Há motivos razoáveis para criticar a sistemática atual e postular mudanças no modo de correção do FGTS. O ponto é: esse debate deve ser feito no Congresso, e não no STF. A escolha do índice a ser aplicado ao saldo das contas é uma decisão política, com consequências sobre diversos temas políticos, sociais e econômicos. Por exemplo, mudar a forma de correção do FGTS afeta o financiamento imobiliário para a população de baixa renda.

 

No momento em que o STF toma para si esse tipo de decisão, a Corte passa, na prática, a gerir uma série de questões que não lhe competem, reduzindo a responsabilidade do Congresso sobre temas centrais da vida nacional. Basta ver que, nos dias de hoje, boa parte da equação fiscal, a afetar inúmeras políticas públicas, depende não dos parlamentares eleitos, mas das escolhas que serão feitas pelos ministros do Supremo.

 

O decurso do tempo não faz com que uma lei inconstitucional se torne constitucional. Mas é preciso um pouco de realismo. No caso do FGTS, por exemplo, são mais de três décadas de vigência de uma sistemática de correção e, até o momento, a Corte não tinha notado nenhuma inconstitucionalidade. Agora, num rompante de iluminação, o plenário do STF vai descobrir que o índice de correção fere a Constituição?
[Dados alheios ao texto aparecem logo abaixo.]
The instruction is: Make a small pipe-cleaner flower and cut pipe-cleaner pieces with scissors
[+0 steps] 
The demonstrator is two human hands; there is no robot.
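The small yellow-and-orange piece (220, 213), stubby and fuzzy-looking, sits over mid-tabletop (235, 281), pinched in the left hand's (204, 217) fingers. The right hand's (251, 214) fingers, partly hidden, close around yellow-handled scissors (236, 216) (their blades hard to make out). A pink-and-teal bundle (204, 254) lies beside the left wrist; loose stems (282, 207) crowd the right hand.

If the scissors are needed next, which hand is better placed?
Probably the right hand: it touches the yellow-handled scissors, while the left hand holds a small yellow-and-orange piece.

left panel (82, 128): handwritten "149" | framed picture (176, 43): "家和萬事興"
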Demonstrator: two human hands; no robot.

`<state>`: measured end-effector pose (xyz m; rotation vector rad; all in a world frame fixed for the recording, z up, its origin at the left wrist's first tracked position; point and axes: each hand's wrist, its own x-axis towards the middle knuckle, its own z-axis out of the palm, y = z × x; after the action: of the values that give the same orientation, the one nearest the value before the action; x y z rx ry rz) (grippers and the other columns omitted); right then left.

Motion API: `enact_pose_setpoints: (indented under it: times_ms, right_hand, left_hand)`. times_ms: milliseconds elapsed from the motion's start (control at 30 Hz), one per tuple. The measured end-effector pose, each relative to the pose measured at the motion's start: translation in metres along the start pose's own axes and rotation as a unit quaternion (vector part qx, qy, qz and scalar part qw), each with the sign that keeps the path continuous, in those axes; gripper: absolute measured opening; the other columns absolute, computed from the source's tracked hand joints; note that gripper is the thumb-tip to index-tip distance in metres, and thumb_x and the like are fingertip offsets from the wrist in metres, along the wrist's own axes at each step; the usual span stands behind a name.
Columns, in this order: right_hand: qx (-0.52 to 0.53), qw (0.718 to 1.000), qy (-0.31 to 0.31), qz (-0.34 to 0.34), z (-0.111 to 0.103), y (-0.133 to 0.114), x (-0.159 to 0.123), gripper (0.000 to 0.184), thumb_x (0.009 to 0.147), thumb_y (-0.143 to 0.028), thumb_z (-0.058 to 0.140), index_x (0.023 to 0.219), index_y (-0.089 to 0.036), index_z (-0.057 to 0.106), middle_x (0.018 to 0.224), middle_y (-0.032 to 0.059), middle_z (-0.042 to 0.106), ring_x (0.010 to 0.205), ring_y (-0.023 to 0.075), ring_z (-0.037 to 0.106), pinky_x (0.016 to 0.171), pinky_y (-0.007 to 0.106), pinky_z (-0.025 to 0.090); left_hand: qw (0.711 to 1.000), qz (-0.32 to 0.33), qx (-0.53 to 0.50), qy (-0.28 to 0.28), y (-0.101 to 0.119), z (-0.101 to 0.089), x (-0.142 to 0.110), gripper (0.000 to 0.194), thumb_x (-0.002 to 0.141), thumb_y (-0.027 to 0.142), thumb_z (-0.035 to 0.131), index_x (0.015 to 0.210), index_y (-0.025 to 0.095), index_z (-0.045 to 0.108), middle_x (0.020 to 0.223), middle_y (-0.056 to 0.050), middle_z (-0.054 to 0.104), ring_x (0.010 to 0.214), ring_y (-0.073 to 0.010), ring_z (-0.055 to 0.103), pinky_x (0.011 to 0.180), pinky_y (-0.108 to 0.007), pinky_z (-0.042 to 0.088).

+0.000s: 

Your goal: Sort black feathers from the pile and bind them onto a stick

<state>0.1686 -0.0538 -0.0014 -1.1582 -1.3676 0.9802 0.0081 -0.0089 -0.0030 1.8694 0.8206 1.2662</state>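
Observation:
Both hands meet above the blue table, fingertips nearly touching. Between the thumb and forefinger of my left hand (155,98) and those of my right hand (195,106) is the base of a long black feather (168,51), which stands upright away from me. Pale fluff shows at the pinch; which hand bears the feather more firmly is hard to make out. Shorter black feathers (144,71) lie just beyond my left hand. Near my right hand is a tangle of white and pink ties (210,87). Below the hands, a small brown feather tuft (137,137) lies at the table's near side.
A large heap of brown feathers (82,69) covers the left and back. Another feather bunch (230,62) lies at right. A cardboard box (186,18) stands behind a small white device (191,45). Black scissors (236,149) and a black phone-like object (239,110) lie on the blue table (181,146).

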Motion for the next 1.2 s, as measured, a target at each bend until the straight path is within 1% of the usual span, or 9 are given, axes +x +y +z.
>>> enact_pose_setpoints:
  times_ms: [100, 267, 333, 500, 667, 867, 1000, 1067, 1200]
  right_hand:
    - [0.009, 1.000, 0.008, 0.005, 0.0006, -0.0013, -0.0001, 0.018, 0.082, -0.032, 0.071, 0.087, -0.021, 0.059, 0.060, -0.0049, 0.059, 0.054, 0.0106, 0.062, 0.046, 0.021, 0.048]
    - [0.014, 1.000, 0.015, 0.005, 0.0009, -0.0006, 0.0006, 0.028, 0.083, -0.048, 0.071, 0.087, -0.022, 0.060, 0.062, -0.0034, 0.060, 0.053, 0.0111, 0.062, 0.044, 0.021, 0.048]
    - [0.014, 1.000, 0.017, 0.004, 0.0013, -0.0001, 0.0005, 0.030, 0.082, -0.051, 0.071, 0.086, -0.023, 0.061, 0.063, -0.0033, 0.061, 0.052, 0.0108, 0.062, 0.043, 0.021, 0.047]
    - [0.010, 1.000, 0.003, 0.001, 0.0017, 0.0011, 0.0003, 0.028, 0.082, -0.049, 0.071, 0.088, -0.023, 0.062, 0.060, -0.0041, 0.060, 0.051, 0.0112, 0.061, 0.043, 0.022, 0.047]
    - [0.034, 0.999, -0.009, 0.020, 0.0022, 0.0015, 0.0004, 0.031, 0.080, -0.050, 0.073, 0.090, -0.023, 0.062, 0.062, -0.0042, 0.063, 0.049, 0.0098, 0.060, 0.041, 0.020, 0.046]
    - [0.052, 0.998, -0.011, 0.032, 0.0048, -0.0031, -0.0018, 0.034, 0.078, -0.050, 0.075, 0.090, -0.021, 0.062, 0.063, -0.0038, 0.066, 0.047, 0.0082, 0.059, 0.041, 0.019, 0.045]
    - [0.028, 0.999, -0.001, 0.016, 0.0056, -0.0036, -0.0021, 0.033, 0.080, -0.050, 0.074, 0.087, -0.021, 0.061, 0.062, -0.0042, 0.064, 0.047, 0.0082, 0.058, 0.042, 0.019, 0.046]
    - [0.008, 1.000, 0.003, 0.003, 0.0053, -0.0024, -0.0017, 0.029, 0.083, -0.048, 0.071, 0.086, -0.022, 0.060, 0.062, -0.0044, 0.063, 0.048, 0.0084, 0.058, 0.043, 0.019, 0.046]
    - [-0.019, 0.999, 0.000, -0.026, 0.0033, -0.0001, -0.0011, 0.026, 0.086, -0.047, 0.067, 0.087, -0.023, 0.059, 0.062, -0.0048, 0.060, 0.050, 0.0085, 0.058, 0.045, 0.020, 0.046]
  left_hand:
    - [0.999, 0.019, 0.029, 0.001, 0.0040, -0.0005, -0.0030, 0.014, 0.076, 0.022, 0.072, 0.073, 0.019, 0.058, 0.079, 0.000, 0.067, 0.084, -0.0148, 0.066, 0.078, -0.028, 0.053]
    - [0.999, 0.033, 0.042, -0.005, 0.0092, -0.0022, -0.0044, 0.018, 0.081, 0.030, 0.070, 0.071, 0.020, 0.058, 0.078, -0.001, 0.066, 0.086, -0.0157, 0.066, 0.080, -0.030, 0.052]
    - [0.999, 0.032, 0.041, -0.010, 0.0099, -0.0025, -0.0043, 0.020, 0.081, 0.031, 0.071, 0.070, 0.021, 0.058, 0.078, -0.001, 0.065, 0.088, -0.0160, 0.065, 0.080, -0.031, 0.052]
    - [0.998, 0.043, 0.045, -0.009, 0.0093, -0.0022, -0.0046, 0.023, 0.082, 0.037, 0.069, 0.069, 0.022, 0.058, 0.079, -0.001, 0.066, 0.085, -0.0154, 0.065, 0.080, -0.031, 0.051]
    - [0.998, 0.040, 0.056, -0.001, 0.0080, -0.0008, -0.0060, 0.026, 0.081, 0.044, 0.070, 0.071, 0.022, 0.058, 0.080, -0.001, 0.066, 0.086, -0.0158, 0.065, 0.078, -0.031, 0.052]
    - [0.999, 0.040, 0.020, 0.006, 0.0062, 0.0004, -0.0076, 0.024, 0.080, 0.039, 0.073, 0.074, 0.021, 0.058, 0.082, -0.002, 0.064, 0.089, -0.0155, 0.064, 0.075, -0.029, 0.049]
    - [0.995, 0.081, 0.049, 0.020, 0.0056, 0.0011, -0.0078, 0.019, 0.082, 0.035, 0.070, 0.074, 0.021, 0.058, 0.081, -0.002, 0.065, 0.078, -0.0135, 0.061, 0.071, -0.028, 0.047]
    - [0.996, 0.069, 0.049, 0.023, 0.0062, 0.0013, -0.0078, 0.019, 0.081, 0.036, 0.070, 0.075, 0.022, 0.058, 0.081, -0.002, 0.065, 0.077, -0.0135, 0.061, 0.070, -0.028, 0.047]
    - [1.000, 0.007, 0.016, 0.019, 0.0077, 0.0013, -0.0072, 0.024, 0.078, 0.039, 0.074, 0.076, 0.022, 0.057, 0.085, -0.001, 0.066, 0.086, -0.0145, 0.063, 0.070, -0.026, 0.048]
Além disso, em julgamentos assim, a discussão sobre o passado torna-se, muitas vezes, mais importante do que sobre o futuro, dando aos ministros um poder discricionário absolutamente irrazoável em relação à retroatividade ou não dos efeitos de eventual declaração de inconstitucionalidade.

 

Para cumprir sua imprescindível missão em defesa da Constituição, o STF precisa ter autoridade. Entre outros fatores, essa autoridade é construída pelo respeito às competências institucionais. A Corte tem de saber onde termina seu papel e onde começa o do Congresso.